Tuesday, November 25, 2014

Armor of God

Put on the whole armor of God….  Therefore take up the whole armor of God… (Eph 6:11-13)

Near the end of his epistle to Ephesus, Paul spends time admonishing the believers to “be strong in the Lord and in the strength of his might” and put on the armor of God.  I have enjoyed much good teaching on this section, but just recently a question popped into my head.  Why does Paul pull these together and refer to them as the armor of God?  Does he do so because they are derived or received from the Lord (and it is), or is something else also involved?  Take note of this table comparing the armor pieces with Old Testament passages:

Belt of truth Righteousness shall be the belt of his waist,
    and faithfulness the belt of his loins.  (Is 11:5)
Breastplate of righteousness He put on righteousness as a breastplate  (Is 59:17)
Feet shod with the preparation
    of the gospel of peace
How beautiful upon the mountains
    are the feet of him who brings good news,
who publishes peace, who brings good news of happiness,
    who publishes salvation,
    who says to Zion, “Your God reigns.”  (Is 52:7)
Shield of faith I will say to the Lᴏʀᴅ, “My refuge and my fortress,
    my God, in whom I trust.”
For he will deliver you from the snare of the fowler
    and from the deadly pestilence.
He will cover you with his pinions,
    and under his wings you will find refuge;
    his faithfulness is a shield and buckler.  (Ps 91:2-4)
Helmet of salvation He put…a helmet of salvation on his head  (Is 59:17)
Sword of the Spirit He made my mouth like a sharp sword  (Is 49:2)

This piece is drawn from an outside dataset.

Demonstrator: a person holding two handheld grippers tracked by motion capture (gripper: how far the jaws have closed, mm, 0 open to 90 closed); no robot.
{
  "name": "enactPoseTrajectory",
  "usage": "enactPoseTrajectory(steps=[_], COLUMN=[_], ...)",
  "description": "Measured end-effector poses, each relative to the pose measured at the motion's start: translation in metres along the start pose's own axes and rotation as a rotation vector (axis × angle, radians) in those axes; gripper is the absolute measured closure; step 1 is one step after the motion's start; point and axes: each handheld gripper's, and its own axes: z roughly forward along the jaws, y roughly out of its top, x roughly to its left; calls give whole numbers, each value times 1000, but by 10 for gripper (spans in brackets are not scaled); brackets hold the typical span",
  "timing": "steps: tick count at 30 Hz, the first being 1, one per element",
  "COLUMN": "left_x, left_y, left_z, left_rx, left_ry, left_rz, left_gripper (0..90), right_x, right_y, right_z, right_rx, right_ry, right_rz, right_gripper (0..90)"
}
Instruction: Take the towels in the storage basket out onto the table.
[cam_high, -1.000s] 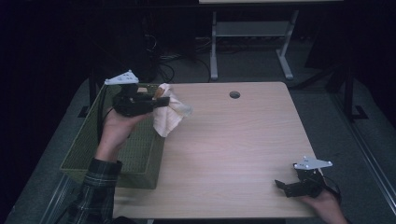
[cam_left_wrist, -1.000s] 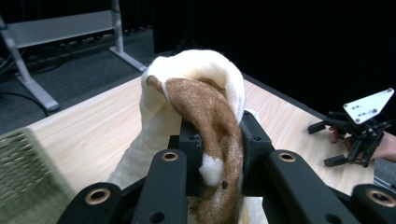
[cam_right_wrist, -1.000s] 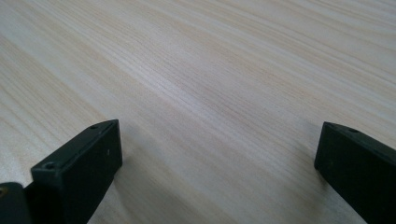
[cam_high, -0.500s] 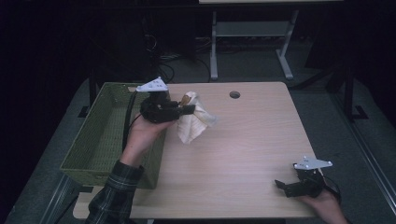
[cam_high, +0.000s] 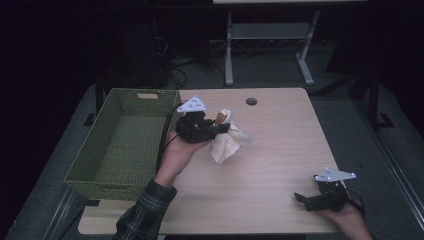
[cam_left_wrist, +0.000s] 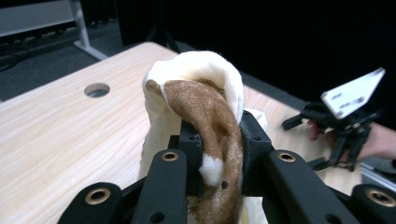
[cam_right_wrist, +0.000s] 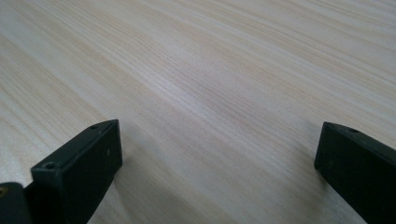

Paul drew heavily from the prophet Isaiah to complete his list and for good reason: all these passages deal with the Servant of the Lord (i.e., Messiah).*  The place where this is most clearly portrayed is the description John gives of the One riding a white horse:
Then I saw heaven opened, and behold, a white horse!  The one sitting on it is called Faithful and True, and in righteousness he judges and makes war.  His eyes are like a flame of fire, and on his head are many diadems, and he has a name written that no one knows but himself.  He is clothed in a robe dipped in blood, and the name by which he is called is The Word of God.  And the armies of heaven, arrayed in fine linen, white and pure, were following him on white horses.  From his mouth comes a sharp sword with which to strike down the nations, and he will rule them with a rod of iron.  He will tread the winepress of the fury of the wrath of God the Almighty.  On his robe and on his thigh he has a name written, King of kings and Lord of lords. (Rev 19:11-16)
Jesus is described as great warrior-king dressed in battle regalia for a war which he himself will lead and win.  The final battle will completely conquer all who are opposed to God.

Christians are called to stand against spiritual foes.  The armor that we are to put on is same type which the Lord Jesus takes for Himself: no other will suffice.  Many teachers have attempted to convince the naïve that types of protection are needed through self-perseverance, but the above demonstrates that the believer puts on Christ in baptism (Gal 3:27) and subsequently continues to put on “the armor of light” and “the Lord Jesus Christ” (Rom 13:12, 14) as he or she would “grow in the grace and knowledge of our Lord Jesus Christ” (2 Pet 3:18).  It is this continual return to the place of cleansing by which we, though certainly washed clean by the blood of the Lamb, we go for the cleansing that occurs when we confess our sins (Jas 5:16; 1 Jo 1:9) and forgive one another (Col 3:12-13).

One article of clothing Jesus wears on the white horse is His alone—the robe.  Isaiah 59:17-18 reads:
He put on righteousness as a breastplate,
    and a helmet of salvation on his head;
he put on garments of vengeance for clothing,
    and wrapped himself in zeal as a cloak.
According to their deeds, so will he repay,
    wrath to his adversaries, repayment to his enemies;
    to the coastlands he will render repayment.
The robe or cloak is not meant for the Christian to take for himself.  The Lord Jesus alone is the one who uniquely exercises both vengeance and zeal (John 2:17).  Christians are called to stand firm.  Jesus has won our salvation, and He clothes us for what lies ahead.  We are called to stand in Him dressed in what He has provided and  to “pray at all times in the Spirit, with all prayer and supplication” (Eph 6:18).  There the daily skirmish is fought.  There we “fight the good fight of the faith” (1 Tim 6:12).

*  Psalm 91 is widely regarded as Messianic because a portion was used by Satan in the wilderness as if it was directly applicable to Jesus (Matt 4:1-11; Luke 4:1-13).  A reading of the complete psalm seems to support this.